• What is being asked: Leave out the pictures and give back all the entries exactly as written.
_ _ _ _ _
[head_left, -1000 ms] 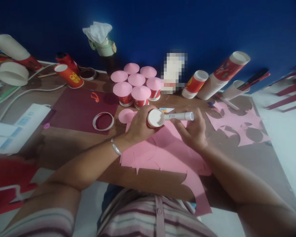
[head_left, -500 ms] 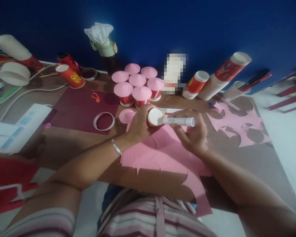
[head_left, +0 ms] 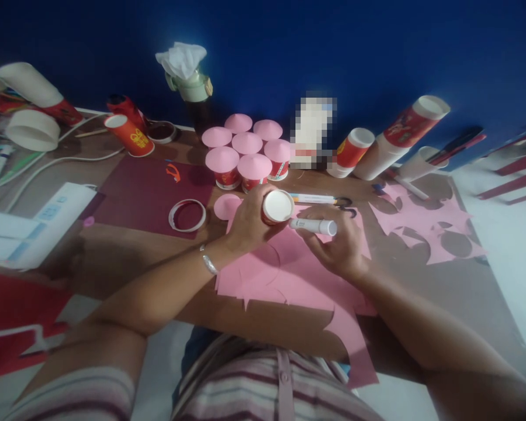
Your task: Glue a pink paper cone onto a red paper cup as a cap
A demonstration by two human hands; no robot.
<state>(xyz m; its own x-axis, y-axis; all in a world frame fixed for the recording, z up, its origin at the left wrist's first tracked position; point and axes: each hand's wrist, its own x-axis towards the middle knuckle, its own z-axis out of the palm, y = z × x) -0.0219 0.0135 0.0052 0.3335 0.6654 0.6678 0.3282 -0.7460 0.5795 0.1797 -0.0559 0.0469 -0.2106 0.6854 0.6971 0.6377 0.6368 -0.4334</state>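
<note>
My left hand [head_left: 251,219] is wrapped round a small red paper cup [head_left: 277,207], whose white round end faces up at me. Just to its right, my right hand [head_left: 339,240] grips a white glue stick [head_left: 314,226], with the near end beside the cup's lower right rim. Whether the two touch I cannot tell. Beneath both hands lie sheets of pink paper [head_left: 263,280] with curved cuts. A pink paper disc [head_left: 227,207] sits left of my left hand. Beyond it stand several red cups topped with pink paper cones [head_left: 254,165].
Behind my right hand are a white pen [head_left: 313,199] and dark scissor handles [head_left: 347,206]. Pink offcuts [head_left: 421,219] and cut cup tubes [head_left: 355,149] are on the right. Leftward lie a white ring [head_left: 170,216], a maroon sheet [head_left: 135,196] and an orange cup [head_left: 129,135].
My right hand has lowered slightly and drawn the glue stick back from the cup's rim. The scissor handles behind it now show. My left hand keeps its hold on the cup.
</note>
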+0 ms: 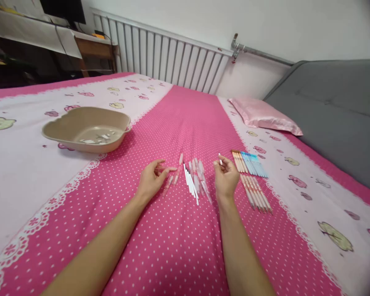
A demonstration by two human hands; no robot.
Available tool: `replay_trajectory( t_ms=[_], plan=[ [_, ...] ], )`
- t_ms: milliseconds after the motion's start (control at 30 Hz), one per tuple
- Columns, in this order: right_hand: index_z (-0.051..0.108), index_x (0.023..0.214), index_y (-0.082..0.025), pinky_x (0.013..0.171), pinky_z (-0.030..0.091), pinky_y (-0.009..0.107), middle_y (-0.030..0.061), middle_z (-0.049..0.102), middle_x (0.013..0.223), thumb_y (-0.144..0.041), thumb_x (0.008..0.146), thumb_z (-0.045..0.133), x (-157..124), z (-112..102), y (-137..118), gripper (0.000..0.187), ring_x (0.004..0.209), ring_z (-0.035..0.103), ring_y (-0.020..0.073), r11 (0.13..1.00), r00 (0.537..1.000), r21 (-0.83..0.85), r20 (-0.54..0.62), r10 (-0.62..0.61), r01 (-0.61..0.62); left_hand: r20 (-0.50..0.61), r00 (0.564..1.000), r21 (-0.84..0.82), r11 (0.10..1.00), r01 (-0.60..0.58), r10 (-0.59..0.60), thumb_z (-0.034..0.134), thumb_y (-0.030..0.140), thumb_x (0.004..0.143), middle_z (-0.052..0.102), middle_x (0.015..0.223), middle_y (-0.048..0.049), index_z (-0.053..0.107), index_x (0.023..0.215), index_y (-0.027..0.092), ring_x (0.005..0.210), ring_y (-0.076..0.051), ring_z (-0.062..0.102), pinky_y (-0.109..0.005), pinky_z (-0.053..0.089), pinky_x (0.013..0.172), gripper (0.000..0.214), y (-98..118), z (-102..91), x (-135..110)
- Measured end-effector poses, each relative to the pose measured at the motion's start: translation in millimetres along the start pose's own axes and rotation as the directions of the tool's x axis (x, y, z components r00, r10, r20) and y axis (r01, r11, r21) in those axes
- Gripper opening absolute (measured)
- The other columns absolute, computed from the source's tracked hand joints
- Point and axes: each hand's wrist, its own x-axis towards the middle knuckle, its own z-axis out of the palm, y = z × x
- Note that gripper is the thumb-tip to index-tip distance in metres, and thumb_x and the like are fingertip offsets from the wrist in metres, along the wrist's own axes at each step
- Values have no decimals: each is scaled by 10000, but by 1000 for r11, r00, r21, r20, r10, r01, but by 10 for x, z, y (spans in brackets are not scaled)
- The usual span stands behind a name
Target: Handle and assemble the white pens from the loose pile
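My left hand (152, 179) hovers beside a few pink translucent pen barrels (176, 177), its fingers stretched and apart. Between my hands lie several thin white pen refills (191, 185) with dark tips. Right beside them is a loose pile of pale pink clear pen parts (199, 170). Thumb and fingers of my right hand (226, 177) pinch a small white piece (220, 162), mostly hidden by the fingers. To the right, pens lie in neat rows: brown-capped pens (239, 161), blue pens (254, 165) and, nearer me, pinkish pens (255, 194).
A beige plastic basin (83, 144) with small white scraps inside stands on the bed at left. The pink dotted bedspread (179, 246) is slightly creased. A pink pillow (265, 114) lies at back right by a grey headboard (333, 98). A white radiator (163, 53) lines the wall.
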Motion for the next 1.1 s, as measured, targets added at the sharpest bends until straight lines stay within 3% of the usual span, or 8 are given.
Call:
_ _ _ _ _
• Result of this task:
[head_left, -1000 ms] 
[head_left, -500 ms] 
[head_left, +0 ms] 
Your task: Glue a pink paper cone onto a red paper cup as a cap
A demonstration by two human hands; no robot.
<state>(xyz m; its own x-axis, y-axis; all in a world frame fixed for the recording, z up, its origin at the left wrist's first tracked position; point and axes: each hand's wrist, its own x-axis towards the middle knuckle, its own z-axis out of the palm, y = z × x) -0.0219 0.0135 0.0052 0.3335 0.6654 0.6678 0.3282 -0.7460 0.5795 0.1797 -0.0559 0.0469 -0.2106 0.6854 0.6971 0.6377 0.6368 -0.4334</state>
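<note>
My left hand [head_left: 251,219] is wrapped round a small red paper cup [head_left: 277,207], whose white round end faces up at me. Just to its right, my right hand [head_left: 339,240] grips a white glue stick [head_left: 314,226], with the near end beside the cup's lower right rim. Whether the two touch I cannot tell. Beneath both hands lie sheets of pink paper [head_left: 263,280] with curved cuts. A pink paper disc [head_left: 227,207] sits left of my left hand. Beyond it stand several red cups topped with pink paper cones [head_left: 254,165].
Behind my right hand are a white pen [head_left: 313,199] and dark scissor handles [head_left: 347,206]. Pink offcuts [head_left: 421,219] and cut cup tubes [head_left: 355,149] are on the right. Leftward lie a white ring [head_left: 170,216], a maroon sheet [head_left: 135,196] and an orange cup [head_left: 129,135].
My right hand has lowered slightly and drawn the glue stick back from the cup's rim. The scissor handles behind it now show. My left hand keeps its hold on the cup.
</note>
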+0 ms: 
A demonstration by two human hands; no robot.
Available tool: `replay_trajectory( t_ms=[_], plan=[ [_, ...] ], )`
- t_ms: milliseconds after the motion's start (control at 30 Hz), one per tuple
- Columns, in this order: right_hand: index_z (-0.051..0.108), index_x (0.023..0.214), index_y (-0.082..0.025), pinky_x (0.013..0.171), pinky_z (-0.030..0.091), pinky_y (-0.009..0.107), middle_y (-0.030..0.061), middle_z (-0.049..0.102), middle_x (0.013..0.223), thumb_y (-0.144..0.041), thumb_x (0.008..0.146), thumb_z (-0.045..0.133), x (-157..124), z (-112..102), y (-137..118), gripper (0.000..0.187), ring_x (0.004..0.209), ring_z (-0.035..0.103), ring_y (-0.020..0.073), r11 (0.13..1.00), r00 (0.537..1.000), r21 (-0.83..0.85), r20 (-0.54..0.62), r10 (-0.62..0.61), r01 (-0.61..0.62); left_hand: r20 (-0.50..0.61), r00 (0.564..1.000), r21 (-0.84..0.82), r11 (0.10..1.00), r01 (-0.60..0.58), r10 (-0.59..0.60), thumb_z (-0.034..0.134), thumb_y (-0.030..0.140), thumb_x (0.004..0.143), middle_z (-0.052..0.102), middle_x (0.015..0.223), middle_y (-0.048..0.049), index_z (-0.053..0.107), index_x (0.023..0.215), index_y (-0.027..0.092), ring_x (0.005..0.210), ring_y (-0.076..0.051), ring_z (-0.062..0.102), pinky_y (-0.109..0.005), pinky_z (-0.053..0.089), pinky_x (0.013..0.172), gripper (0.000..0.214), y (-98..118), z (-102..91), x (-135..110)
- Measured end-effector poses, each relative to the pose measured at the motion's start: translation in millimetres along the start pose's own axes and rotation as the directions of the tool's x axis (x, y, z components r00, r10, r20) and y axis (r01, r11, r21) in those axes
- Gripper opening absolute (measured)
- The other columns absolute, computed from the source's tracked hand joints
- Point and axes: each hand's wrist, its own x-axis towards the middle knuckle, its own z-axis out of the palm, y = z × x
- Note that gripper is the thumb-tip to index-tip distance in metres, and thumb_x and the like are fingertip offsets from the wrist in metres, along the wrist's own axes at each step
- Values have no decimals: each is scaled by 10000, but by 1000 for r11, r00, r21, r20, r10, r01, but by 10 for x, z, y (spans in brackets are not scaled)
- The usual span stands behind a name
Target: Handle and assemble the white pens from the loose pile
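My left hand (152, 179) hovers beside a few pink translucent pen barrels (176, 177), its fingers stretched and apart. Between my hands lie several thin white pen refills (191, 185) with dark tips. Right beside them is a loose pile of pale pink clear pen parts (199, 170). Thumb and fingers of my right hand (226, 177) pinch a small white piece (220, 162), mostly hidden by the fingers. To the right, pens lie in neat rows: brown-capped pens (239, 161), blue pens (254, 165) and, nearer me, pinkish pens (255, 194).
A beige plastic basin (83, 144) with small white scraps inside stands on the bed at left. The pink dotted bedspread (179, 246) is slightly creased. A pink pillow (265, 114) lies at back right by a grey headboard (333, 98). A white radiator (163, 53) lines the wall.
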Motion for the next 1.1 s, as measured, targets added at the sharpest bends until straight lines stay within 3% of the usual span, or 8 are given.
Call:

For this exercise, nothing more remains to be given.